To deploy this solution, ensure you have access to an Azure subscription with the necessary permissions to create resource groups, resources, app registrations, and assign roles at the resource group level. This should include Contributor role at the subscription level and Role Based Access Control (RBAC) permissions at the subscription and/or resource group level.

Check the Azure Products by Region page and select a region where the following services are available:

Here are some example regions where the services are available: East US, East US2, Australia East, UK South, France Central.
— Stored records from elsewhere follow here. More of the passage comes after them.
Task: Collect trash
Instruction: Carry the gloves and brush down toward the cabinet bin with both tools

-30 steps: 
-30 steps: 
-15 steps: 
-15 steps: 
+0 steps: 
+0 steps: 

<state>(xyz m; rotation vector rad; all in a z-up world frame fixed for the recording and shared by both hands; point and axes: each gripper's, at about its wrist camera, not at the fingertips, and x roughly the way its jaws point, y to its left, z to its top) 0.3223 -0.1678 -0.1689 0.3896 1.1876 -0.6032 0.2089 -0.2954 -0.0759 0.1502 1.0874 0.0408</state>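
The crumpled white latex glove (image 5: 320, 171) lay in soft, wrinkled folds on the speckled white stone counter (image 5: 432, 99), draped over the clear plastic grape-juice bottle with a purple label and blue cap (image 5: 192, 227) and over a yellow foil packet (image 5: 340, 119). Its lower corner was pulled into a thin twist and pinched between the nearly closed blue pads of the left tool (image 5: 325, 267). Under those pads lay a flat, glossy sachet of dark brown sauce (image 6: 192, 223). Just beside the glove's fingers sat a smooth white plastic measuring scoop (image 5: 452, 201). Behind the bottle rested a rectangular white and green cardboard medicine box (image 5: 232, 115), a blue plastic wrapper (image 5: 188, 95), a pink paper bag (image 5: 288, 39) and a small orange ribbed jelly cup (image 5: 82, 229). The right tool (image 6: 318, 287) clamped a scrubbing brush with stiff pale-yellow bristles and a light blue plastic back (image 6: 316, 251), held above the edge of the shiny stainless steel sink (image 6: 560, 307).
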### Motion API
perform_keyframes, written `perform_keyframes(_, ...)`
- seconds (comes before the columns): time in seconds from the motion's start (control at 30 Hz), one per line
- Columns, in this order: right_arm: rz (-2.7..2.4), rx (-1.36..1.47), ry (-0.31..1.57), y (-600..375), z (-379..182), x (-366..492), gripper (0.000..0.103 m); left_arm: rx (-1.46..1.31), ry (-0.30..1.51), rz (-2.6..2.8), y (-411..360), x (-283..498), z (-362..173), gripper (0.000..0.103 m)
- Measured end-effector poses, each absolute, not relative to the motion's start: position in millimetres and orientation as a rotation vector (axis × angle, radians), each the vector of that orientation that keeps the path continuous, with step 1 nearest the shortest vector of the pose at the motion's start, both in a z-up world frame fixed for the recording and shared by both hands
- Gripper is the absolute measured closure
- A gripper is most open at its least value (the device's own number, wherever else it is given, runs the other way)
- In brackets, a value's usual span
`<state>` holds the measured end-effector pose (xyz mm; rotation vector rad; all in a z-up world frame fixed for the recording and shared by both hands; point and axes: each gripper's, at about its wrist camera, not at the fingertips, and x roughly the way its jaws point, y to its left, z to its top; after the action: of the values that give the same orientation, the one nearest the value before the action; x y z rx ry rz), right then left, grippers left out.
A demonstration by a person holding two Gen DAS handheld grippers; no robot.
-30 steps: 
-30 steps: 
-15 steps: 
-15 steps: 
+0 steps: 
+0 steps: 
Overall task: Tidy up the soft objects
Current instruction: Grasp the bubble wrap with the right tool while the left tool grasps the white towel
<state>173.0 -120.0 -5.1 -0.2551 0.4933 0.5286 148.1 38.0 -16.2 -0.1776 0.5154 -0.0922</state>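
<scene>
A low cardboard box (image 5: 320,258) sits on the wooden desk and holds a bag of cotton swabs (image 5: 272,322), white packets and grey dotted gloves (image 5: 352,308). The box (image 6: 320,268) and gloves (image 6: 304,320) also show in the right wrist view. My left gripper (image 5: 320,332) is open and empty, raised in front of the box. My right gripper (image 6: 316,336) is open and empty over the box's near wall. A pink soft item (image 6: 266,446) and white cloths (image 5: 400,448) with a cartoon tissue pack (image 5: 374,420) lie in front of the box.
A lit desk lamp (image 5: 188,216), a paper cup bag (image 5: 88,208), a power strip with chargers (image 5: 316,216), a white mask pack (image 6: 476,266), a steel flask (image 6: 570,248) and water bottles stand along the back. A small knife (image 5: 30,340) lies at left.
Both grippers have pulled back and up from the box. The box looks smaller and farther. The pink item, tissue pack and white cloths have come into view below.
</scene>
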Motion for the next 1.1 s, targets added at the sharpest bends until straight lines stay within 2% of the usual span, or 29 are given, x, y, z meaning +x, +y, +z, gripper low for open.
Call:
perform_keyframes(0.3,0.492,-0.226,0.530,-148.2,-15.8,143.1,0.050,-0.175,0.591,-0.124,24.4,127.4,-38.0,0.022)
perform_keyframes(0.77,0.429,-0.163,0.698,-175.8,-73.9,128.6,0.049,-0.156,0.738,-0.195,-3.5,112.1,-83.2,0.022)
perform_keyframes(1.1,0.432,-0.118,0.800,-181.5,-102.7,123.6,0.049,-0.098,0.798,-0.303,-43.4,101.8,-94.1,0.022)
Important Note for PowerShell Users

If you encounter issues running PowerShell scripts due to the policy of not being digitally signed, you can temporarily adjust the ExecutionPolicy by running the following command in an elevated PowerShell session:

Set-ExecutionPolicy -Scope Process -ExecutionPolicy Bypass

This will allow the scripts to run for the current session without permanently changing your system's policy.

Deployment Options & Steps

Pick from the options below to see step-by-step instructions for GitHub Codespaces, VS Code Dev Containers, VS Code Web, and Local Environments.

Open in GitHub Codespaces Open in Dev Containers Open in Visual Studio Code Web
Deploy in GitHub Codespaces

GitHub Codespaces

You can run this solution using GitHub Codespaces. The button will open a web-based VS Code instance in your browser:

  1. Open the solution accelerator (this may take several minutes):

    Open in GitHub Codespaces

  2. Accept the default values on the create Codespaces page.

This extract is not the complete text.